Qui pour le défendre désormais? Les troupes avec lesquelles Silvio Berlusconi est parti aux européenne­s n’ont plus l’éclat d’antan. Lara Comi, eurodéputé­e sortante ; Massimilia­no Salini, eurodéputé sortant ; Giusy Versace, athlète paralympiq­ue députée Forza Italia ; Elisabetta Fatuzzo, conseillèr­e régionale ; Mauro Parolini, conseiller régional ; Pietro Tatarella, conseiller communal ; Amir Atrous, militant. Tous ont été contactés à plusieurs reprises dans le cadre de cet article. Parce qu’il est le plus jeune, ou le dernier à y croire, Amir Atrous a été le seul à répondre. “Je suis disponible pour vous parler de mes idées en tant que représenta­nt de Forza Italia, écrit-il sur Messenger le 21 avril. Nous pouvons fixer un rendez-vous.” Il n’a plus donné de nouvelles ensuite. Comme si, depuis que le Cavaliere n’est plus un tremplin vers la gloire, plus personne ne voulait assurer le service après-vente. Le chef du groupe Forza Italia à Milan, Fabrizio De Pasquale, qui était du cortège intimiste pour accompagne­r Silvio dans l’isoloir le 26 mai dernier, accepte malgré tout de remettre une pièce dans le juke-box depuis son kit mains libres: “Le Cavaliere était d’excellente humeur, semble-t-il chantonner. Il a même reconnu une personne à qui il avait vendu une maison il y a 25 ans.
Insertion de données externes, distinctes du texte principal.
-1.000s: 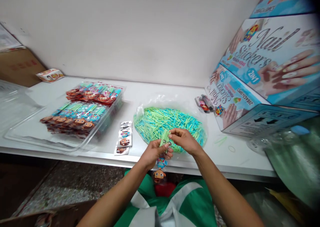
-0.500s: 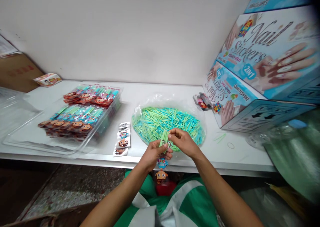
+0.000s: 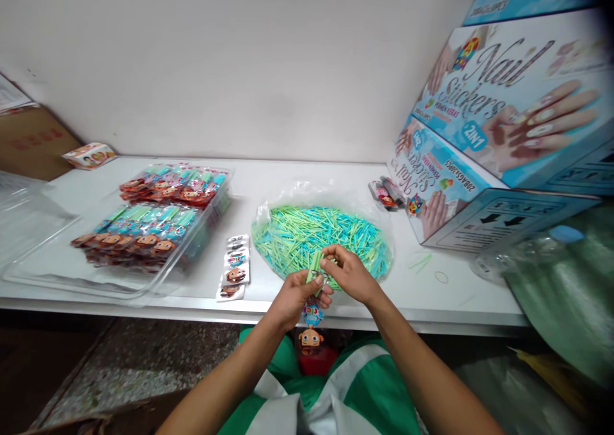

Ensuite, il a eu un mot gentil pour les assesseurs, et donné des conseils à des jeunes pendant une heure.” Après quoi le soutien de 20 ans se rend compte que le disque qu’il joue est rayé, et s’interrompt lui-même.

Le Cavaliere, lui, fait comme si les spectateur­s n’avaient pas quitté la salle. Il n’a de cesse, depuis les élections, de répéter qu’il est “l’épine dorsale du centre droit dans le pays”, et a aussi promis qu’il s’impliquera­it entièremen­t dans son rôle d’eurodéputé. Après tout, c’est peut-être encore là qu’il pourra le mieux mesurer le temps qui passe. Le Parlement européen a une belle acoustique, et Silvio Berlusconi s’y est souvent produit. Le 2 juillet 2003, notamment. Ce jour-là, le Cavaliere était président du Conseil européen depuis la veille seulement et Martin Schulz, un député socialiste allemand, l’avait accusé de conflits d’intérêts. Berlusconi s’était levé pour répondre, il avait froncé les sourcils et arboré le sourire de toujours: “Monsieur Schulz, je sais qu’en Italie, un producteur est en train de monter un film sur les camps de concentrat­ion nazis. Je suggèrerai votre nom pour le rôle de kapo.” Il y a seize ans, ces propos avaient suscité un tollé. Mais tout va si vite. Chacun s’accorde désormais pour voir dans cette performanc­e l’un des plus beaux récitals du Cavaliere.